Iraq is becoming a normal country.
Iraq is quite like a normal country. It has an army, it has a police force and it has regional civil militia. It is approaching a second set of elections with some optimism that all groups will choose to participate. The transition from lawless 2005 to quiet 2008 has been made by the famous surge and some other stuff.The surge was a commitment to stay when it looked likely that the Americans would leave, it was from this that all else followed. The Iraqi Army needed the time to train and the assistance the Americans could offer and has proved its worth by taking Basra from the Mahdi army. The police force is more pieced together and less secure for the central government, but this works better for the police and works better for the locals. The Sunni, have joined the Shia and the Kurds in supporting the government, whilst maintaining a local militia forces who get supprt (sometimes willing, sometimes not) from state and coalition coffers. Iraq was made safe by deploying a large enough force of men.

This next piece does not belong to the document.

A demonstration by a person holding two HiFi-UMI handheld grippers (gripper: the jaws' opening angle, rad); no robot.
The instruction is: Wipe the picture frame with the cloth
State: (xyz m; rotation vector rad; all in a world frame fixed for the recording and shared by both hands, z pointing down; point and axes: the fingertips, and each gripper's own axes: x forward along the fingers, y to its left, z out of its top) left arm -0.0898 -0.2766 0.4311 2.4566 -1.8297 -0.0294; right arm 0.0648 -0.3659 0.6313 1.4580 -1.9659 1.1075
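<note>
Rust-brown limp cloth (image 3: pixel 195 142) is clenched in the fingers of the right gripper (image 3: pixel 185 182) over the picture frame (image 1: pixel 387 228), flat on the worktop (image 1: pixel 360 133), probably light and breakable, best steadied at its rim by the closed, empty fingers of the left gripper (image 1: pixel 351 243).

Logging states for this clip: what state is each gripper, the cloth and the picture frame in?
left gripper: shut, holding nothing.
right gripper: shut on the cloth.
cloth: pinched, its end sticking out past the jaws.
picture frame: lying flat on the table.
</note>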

Less positive actions have also assisted in creating the peace. The seperation of ethnic groups brought about by the Sunni killings of Shia and the Shia killings of Sunni have assisted in the formation of several motivated civil militia. The seperation has also made it easier for local police to work with the locals. And fact that it ended in a stalemate has served as an object lesson as to such operations general ineffectiveness.
Against this backdrop the economy is improving (5% GDP growth), because oil exports are secure. Oil contracts are being inked. The agricultural sector is in crisis, because there is a drought. Normalacy reigns. There are problems - banks are non-existant, brown outs are the norm and corruption runs at normal Arab levels.
They did all this without rocking up to and threatening their neighbours. At least beyond the implicit threat of having a reasonably large and battle tested army. Which means I was wrong about a lot of stuff, but mainly wrong that time would not alter perspectives.